# What the task asks:
A line below contains "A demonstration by", and a later one contains "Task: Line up". Repeat both, with every line between them, exactly.

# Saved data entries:
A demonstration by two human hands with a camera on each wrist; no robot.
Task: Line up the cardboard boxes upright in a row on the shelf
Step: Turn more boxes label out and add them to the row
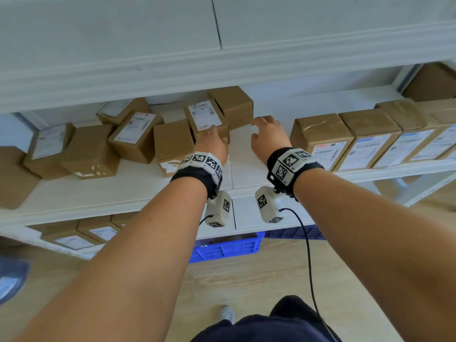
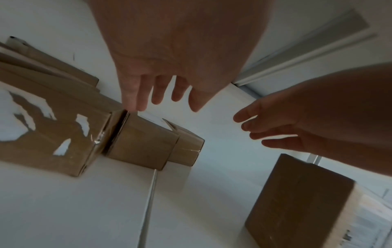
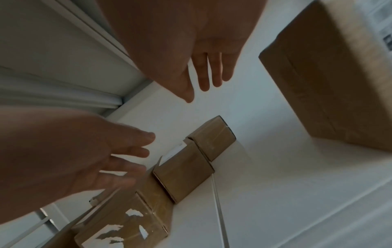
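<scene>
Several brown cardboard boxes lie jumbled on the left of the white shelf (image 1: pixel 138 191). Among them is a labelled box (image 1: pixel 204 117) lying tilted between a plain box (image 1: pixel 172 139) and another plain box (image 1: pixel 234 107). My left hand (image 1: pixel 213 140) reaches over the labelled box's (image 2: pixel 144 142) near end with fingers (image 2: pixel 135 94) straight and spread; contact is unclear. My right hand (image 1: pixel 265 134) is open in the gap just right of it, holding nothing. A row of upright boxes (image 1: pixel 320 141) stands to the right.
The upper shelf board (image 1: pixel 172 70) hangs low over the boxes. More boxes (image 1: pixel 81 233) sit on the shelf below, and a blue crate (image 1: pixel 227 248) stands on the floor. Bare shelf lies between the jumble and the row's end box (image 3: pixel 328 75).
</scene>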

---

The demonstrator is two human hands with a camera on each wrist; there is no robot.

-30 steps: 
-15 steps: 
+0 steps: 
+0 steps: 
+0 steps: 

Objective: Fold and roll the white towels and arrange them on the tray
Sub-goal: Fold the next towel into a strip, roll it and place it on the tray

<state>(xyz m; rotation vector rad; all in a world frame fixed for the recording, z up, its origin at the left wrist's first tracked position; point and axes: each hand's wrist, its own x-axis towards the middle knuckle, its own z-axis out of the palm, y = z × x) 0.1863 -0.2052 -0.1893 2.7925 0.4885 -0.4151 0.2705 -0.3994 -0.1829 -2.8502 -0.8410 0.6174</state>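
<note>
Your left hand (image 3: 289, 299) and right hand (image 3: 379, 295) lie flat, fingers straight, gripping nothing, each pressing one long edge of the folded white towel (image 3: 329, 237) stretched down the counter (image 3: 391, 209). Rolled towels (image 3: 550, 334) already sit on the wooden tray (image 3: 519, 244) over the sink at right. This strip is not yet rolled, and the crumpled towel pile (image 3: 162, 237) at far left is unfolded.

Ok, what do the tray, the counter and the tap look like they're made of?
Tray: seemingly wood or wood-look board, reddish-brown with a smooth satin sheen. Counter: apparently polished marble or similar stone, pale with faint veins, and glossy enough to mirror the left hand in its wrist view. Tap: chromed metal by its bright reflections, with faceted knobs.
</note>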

# Solution to the problem:
A demonstration by two human hands with a camera on each wrist; no robot.
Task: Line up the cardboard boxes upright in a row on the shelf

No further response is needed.